-
Notifications
You must be signed in to change notification settings - Fork 57
Description
Describe the bug
The documentation for the Wilcoxon signed-rank test states:
"This implemented test uses a normal distribution approximation (validated against SciPy with mode='approx')."
(https://fslab.org/FSharp.Stats/Testing.html#Wilcoxon-Test)
However, we are seeing different test results compared to SciPy's implementation on certain sample sets, particularly when ties are involved.
To Reproduce
Use a dataset that fails the first condition of tie correction, triggering a non-trivial correction term i.
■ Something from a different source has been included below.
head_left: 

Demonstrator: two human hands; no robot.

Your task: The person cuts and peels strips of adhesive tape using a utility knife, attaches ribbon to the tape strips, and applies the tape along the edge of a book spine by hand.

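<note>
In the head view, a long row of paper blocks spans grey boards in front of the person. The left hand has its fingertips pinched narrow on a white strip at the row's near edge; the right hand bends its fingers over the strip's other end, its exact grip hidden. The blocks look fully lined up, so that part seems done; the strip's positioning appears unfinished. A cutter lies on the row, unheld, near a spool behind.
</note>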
The following F# snippet demonstrates the tie correction calculation:
let ties =
ranks
|> Array.countBy id
|> Array.filter (fun (i, j) -> j > 1)
|> Array.map (fun (i, j) -> float i, float j)
let tieCorrection (i, j) =
if j = 2.0 then
(j ** 3. - j) / 48.
else
i * ((j ** 3. - j) / 48.)
(snippet from https://github.com/fslaborg/FSharp.Stats/blob/developer/src/FSharp.Stats/Testing/Wilcoxon.fs)
Note: Multiplication by rank i appears to be inconsistent with both SciPy’s implementation of tie correction and the standard mathematical formulation found in statistical literature. Based on this, I believe the correction should not include multiplication by the rank and that the first case should always be used.
Expected behavior
The test results should match SciPy's Wilcoxon test using mode="approx" as stated in the documentation.
Screenshots
No visual interface used; testing was done programmatically.
Additional context
The issue seems to stem from the tie correction formula, where the implementation multiplies the correction by the rank i. This does not align with the standard correction formula used in SciPy and academic references.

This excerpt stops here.